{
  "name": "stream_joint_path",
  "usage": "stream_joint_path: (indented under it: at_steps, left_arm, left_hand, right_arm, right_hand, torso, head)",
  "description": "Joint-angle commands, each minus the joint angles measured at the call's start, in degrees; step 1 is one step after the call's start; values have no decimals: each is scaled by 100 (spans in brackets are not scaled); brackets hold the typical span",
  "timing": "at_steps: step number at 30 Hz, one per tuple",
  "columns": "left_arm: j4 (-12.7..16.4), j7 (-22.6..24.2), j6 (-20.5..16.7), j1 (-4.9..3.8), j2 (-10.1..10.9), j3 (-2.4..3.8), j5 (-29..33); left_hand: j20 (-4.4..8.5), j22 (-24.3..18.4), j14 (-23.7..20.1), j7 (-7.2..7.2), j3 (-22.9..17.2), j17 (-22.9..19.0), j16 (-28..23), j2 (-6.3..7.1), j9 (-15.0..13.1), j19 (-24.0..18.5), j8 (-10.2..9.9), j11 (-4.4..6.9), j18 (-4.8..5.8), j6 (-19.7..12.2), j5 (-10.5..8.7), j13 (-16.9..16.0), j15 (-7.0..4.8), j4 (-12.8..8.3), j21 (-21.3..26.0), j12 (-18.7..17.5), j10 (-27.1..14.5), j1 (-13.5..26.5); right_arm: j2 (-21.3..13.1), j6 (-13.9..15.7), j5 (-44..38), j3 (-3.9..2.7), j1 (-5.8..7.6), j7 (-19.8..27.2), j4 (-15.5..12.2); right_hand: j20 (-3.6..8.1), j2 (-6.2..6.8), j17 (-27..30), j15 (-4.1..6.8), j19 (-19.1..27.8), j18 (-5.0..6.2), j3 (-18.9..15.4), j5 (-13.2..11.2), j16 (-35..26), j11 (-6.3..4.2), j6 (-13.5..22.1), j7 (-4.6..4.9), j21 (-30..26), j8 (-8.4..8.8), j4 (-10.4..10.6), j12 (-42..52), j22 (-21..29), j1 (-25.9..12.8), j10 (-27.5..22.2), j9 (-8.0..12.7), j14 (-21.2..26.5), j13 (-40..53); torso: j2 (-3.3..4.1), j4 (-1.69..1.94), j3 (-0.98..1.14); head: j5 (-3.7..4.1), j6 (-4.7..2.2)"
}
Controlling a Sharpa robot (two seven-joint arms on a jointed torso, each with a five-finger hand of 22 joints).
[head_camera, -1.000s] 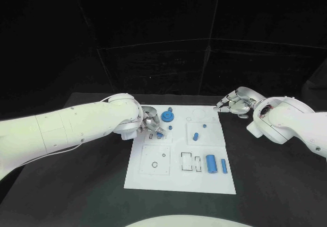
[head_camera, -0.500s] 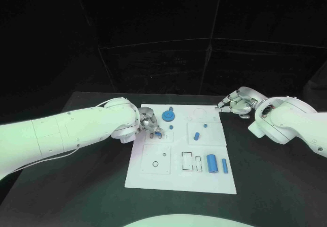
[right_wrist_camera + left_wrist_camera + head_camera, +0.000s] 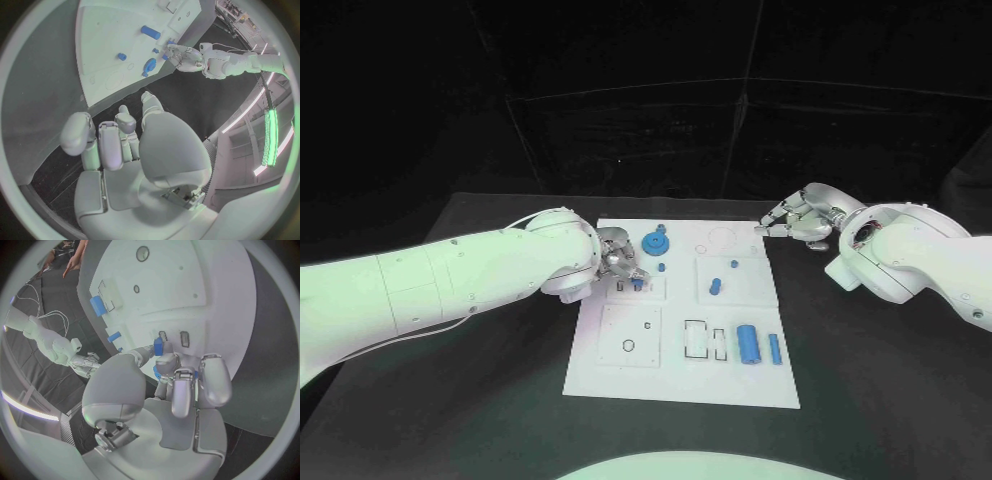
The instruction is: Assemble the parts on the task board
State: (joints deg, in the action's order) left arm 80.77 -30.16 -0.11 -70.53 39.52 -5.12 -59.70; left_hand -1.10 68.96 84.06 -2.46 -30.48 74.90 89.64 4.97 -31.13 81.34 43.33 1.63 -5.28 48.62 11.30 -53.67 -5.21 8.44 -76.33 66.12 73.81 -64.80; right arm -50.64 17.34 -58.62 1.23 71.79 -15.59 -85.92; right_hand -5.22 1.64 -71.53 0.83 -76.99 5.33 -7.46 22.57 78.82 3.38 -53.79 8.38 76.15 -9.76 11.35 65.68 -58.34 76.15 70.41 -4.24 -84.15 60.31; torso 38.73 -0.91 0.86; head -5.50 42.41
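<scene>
My left hand [image 3: 620, 262] barely shifted, fingers still pinching a small blue part [image 3: 158, 346] over the task board [image 3: 646, 375] near its left edge, insertion unfinished. Right hand [image 3: 798, 222] stayed curled, holding nothing, off the board's far right corner.

Both arms wear smooth, rounded white shells. The left arm [image 3: 444, 280] carries a thin pale cable along its casing. Each ends in a silver metal hand, left hand [image 3: 617, 262] and right hand [image 3: 798, 222], with pale grey padded fingers [image 3: 214, 380] and palm plates.
</scene>
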Motion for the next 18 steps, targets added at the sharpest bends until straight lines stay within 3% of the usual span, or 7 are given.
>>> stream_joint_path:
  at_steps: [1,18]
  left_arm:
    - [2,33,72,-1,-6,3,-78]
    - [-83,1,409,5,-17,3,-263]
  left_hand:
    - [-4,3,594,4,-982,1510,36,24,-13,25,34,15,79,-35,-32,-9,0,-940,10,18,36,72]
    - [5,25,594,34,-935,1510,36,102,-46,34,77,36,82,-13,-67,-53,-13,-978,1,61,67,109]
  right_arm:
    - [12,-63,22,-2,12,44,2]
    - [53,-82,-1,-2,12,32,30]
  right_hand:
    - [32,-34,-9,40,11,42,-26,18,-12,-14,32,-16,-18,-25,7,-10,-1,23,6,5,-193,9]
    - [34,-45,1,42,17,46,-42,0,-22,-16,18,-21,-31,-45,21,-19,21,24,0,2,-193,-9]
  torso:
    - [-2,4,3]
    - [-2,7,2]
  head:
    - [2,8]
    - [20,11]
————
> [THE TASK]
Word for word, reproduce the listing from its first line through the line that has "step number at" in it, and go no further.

> [FINISHED TASK]
{
  "name": "stream_joint_path",
  "usage": "stream_joint_path: (indented under it: at_steps, left_arm, left_hand, right_arm, right_hand, torso, head)",
  "description": "Joint-angle commands, each minus the joint angles measured at the call's start, in degrees; step 1 is one step after the call's start; values have no decimals: each is scaled by 100 (spans in brackets are not scaled); brackets hold the typical span",
  "timing": "at_steps: step number at 30 Hz, one per tuple",

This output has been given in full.